WORK TO BE COMPLETED: Give back all of the data unchanged. Keep every word as it is.
====== DATA BLOCK
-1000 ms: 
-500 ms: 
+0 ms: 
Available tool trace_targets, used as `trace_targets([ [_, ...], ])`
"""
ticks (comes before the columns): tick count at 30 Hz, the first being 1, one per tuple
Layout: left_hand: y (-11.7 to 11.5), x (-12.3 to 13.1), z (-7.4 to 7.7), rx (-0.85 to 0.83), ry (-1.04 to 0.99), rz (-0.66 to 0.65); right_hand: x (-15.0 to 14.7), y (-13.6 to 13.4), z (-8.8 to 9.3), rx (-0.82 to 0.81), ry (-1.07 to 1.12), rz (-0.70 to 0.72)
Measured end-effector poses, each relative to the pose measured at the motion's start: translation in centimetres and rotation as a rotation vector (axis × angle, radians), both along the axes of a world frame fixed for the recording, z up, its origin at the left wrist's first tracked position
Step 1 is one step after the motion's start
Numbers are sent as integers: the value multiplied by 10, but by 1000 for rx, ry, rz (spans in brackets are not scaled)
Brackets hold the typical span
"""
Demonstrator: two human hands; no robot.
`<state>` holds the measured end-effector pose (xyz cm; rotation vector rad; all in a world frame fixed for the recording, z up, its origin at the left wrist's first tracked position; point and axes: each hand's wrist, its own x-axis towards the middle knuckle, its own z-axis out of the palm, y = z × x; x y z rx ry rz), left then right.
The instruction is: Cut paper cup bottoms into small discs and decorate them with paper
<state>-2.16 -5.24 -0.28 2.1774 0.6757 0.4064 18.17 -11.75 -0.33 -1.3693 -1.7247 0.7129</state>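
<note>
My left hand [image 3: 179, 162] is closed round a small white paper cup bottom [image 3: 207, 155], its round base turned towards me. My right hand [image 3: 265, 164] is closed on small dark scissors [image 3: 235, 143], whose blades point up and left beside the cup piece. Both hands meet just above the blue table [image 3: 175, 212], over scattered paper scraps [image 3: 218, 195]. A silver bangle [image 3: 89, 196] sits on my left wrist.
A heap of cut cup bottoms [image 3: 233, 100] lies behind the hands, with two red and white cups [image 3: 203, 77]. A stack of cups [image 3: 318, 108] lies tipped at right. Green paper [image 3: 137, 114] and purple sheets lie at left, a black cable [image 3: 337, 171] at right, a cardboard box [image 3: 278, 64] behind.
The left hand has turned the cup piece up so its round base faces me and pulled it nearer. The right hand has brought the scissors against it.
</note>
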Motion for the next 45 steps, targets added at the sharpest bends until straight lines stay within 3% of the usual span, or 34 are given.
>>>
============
TASK OUTPUT:
-1000 ms: 
-500 ms: 
+0 ms: 
Available tool trace_targets, used as `trace_targets([ [_, ...], ])`
"""
ticks (comes before the columns): tick count at 30 Hz, the first being 1, one per tuple
Layout: left_hand: y (-11.7 to 11.5), x (-12.3 to 13.1), z (-7.4 to 7.7), rx (-0.85 to 0.83), ry (-1.04 to 0.99), rz (-0.66 to 0.65); right_hand: x (-15.0 to 14.7), y (-13.6 to 13.4), z (-8.8 to 9.3), rx (-0.82 to 0.81), ry (-1.07 to 1.12), rz (-0.70 to 0.72)
Measured end-effector poses, each relative to the pose measured at the motion's start: translation in centimetres and rotation as a rotation vector (axis × angle, radians), both along the axes of a world frame fixed for the recording, z up, its origin at the left wrist's first tracked position
Step 1 is one step after the motion's start
Numbers are sent as integers: the value multiplied by 10, but by 1000 for rx, ry, rz (spans in brackets are not scaled)
Brackets hold the typical span
"""
Demonstrator: two human hands; no robot.
`<state>` holds the measured end-effector pose (xyz cm; rotation vector rad; all in a world frame fixed for the recording, z up, its origin at the left wrist's first tracked position; point and axes: each hand's wrist, its own x-axis towards the middle knuckle, its own z-axis out of the palm, y = z × x; x y z rx ry rz), left then right.
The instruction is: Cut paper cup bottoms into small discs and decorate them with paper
<state>-2.16 -5.24 -0.28 2.1774 0.6757 0.4064 18.17 -11.75 -0.33 -1.3693 -1.7247 0.7129</state>
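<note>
My left hand [image 3: 179, 162] is closed round a small white paper cup bottom [image 3: 207, 155], its round base turned towards me. My right hand [image 3: 265, 164] is closed on small dark scissors [image 3: 235, 143], whose blades point up and left beside the cup piece. Both hands meet just above the blue table [image 3: 175, 212], over scattered paper scraps [image 3: 218, 195]. A silver bangle [image 3: 89, 196] sits on my left wrist.
A heap of cut cup bottoms [image 3: 233, 100] lies behind the hands, with two red and white cups [image 3: 203, 77]. A stack of cups [image 3: 318, 108] lies tipped at right. Green paper [image 3: 137, 114] and purple sheets lie at left, a black cable [image 3: 337, 171] at right, a cardboard box [image 3: 278, 64] behind.
The left hand has turned the cup piece up so its round base faces me and pulled it nearer. The right hand has brought the scissors against it.
</note>
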Motion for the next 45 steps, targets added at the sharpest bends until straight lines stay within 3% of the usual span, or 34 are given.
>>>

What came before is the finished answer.